Discovery Architecture in CapabilityMesh

This document explains how agent discovery works in CapabilityMesh, its current capabilities, limitations, and future roadmap.

Overview
Current Architecture (v1.0.0-alpha.1)
Discovery vs. Execution
Cross-Process Discovery
Distributed Execution Patterns
Future: True P2P Discovery
Use Case Matrix
Best Practices

Overview

CapabilityMesh Discovery enables agents to find other agents based on their capabilities. The discovery mechanism answers the question: "Which agents can perform task X?"

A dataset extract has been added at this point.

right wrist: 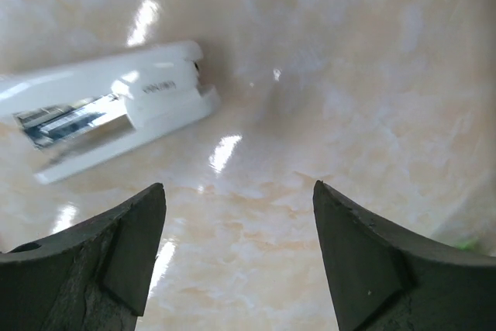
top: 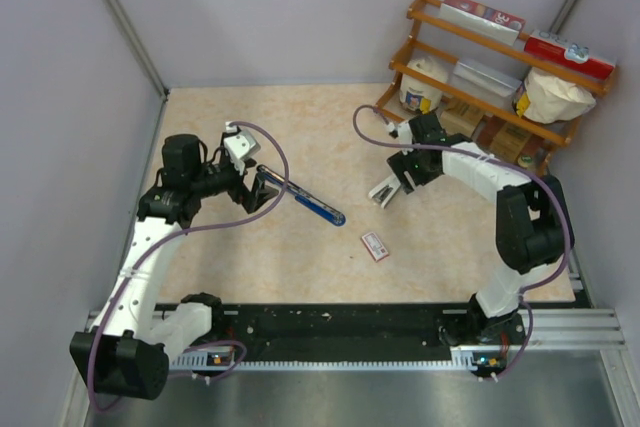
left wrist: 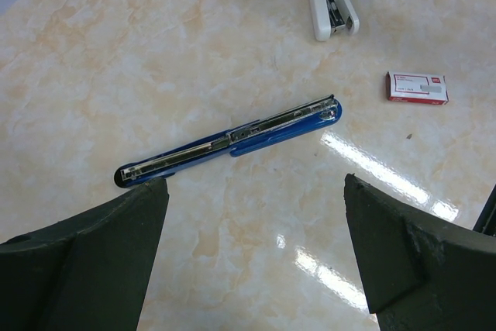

However, understanding the scope of discovery is crucial:

Discovery = Finding agents and their metadata
Execution = Actually running/calling those agents

These are separate concerns with different architectural constraints.

Current Architecture (v1.0.0-alpha.1)

Component Scope

Component	Scope	Persisted?	Shareable Across Processes?
Storage (Redis/SQLite)	Multi-process	Yes	✅ Yes
Function Registry	Single-process	No (in-memory)	❌ No
Embeddings Cache	Single-process	No (in-memory)	❌ No
Trust Scores	Multi-process (w/ Redis)	Yes	✅ Yes
Agent Metadata	Multi-process (w/ Redis)	Yes	✅ Yes

What Gets Stored in Shared Storage (Redis/SQLite)?

When you register an agent with shared storage:

mesh = Mesh(storage=RedisStorage(host="localhost", port=6379))

@mesh.agent(name="translator", capabilities=["translation"])
def translate(text: str, target_lang: str = "es") -> str:
    return f"[{target_lang}]: {text}"

Stored in Redis:

✅ Agent ID
✅ Agent name ("translator")
✅ Capabilities (["translation"])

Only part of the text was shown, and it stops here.